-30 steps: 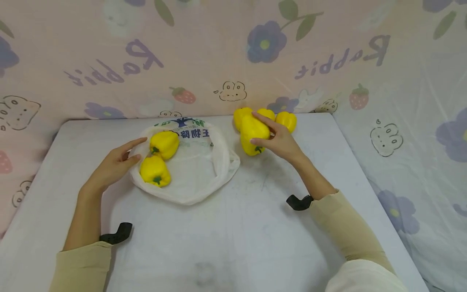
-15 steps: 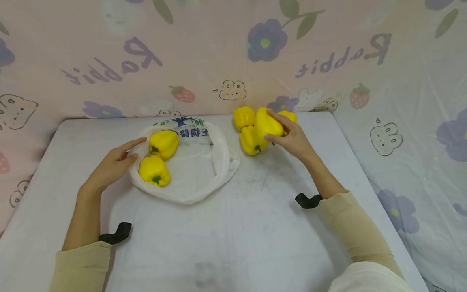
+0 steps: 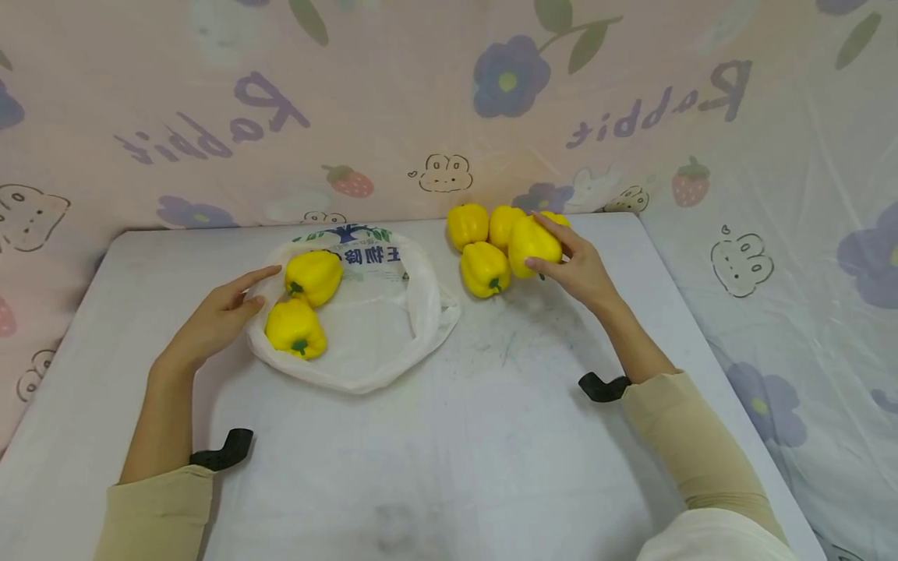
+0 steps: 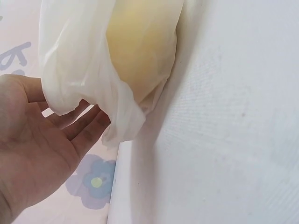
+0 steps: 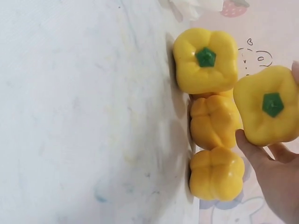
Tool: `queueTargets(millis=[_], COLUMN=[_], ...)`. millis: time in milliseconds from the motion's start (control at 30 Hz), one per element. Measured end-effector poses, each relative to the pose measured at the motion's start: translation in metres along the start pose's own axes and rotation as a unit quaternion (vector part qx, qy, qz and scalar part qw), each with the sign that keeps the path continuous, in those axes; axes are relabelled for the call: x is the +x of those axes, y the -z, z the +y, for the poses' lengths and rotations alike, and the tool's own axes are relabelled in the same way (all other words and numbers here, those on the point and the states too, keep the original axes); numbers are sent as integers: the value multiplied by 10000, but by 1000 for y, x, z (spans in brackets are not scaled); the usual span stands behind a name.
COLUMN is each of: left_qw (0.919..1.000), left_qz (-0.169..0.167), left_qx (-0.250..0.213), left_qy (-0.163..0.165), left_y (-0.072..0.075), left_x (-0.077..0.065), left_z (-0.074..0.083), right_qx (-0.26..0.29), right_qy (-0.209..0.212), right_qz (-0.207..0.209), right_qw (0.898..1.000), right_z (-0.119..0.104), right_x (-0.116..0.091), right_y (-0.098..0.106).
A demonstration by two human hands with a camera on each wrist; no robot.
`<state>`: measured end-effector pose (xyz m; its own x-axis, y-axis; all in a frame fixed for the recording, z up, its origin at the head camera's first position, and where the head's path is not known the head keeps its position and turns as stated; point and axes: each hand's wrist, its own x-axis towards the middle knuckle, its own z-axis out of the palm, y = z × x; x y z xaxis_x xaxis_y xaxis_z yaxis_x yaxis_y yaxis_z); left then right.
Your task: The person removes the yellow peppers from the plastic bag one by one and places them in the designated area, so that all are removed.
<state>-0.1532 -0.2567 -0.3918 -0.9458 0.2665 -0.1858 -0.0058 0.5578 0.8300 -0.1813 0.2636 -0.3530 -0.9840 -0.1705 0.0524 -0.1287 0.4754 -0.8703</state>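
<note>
My right hand grips a yellow bell pepper between thumb and fingers. In the right wrist view this held pepper is raised above the others, its green stem end facing the camera. On the far side of the table are more yellow bell peppers, one of them a front pepper with its stem toward me. To the left stands a white plastic bag with its mouth wide and two yellow peppers inside. My left hand holds the bag's left edge, its fingers partly behind the plastic.
A white table carries everything. Behind it hangs a patterned cloth with flowers and rabbits, close to the table's back edge. Each wrist wears a black mount, the right mount jutting inward.
My right hand has moved a pepper rightward from above the front pepper, then lower, near the back right peppers. The left hand and bag stay nearly still.
</note>
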Motion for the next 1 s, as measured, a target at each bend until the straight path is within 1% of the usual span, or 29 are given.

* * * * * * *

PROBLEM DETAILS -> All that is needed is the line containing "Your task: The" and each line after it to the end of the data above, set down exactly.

SOLVED PROBLEM ->
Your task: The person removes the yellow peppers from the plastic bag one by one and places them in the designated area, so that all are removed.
<state>-0.1532 -0.2567 -0.3918 -0.9458 0.2665 -0.1858 -0.0058 0.5578 0.8300 -0.1813 0.2636 -0.3530 -0.9840 -0.1705 0.0524 -0.1287 0.4754 -0.8703</state>
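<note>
My right hand grips a yellow bell pepper between thumb and fingers. In the right wrist view this held pepper is raised above the others, its green stem end facing the camera. On the far side of the table are more yellow bell peppers, one of them a front pepper with its stem toward me. To the left stands a white plastic bag with its mouth wide and two yellow peppers inside. My left hand holds the bag's left edge, its fingers partly behind the plastic.
A white table carries everything. Behind it hangs a patterned cloth with flowers and rabbits, close to the table's back edge. Each wrist wears a black mount, the right mount jutting inward.
My right hand has moved a pepper rightward from above the front pepper, then lower, near the back right peppers. The left hand and bag stay nearly still.
</note>
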Motion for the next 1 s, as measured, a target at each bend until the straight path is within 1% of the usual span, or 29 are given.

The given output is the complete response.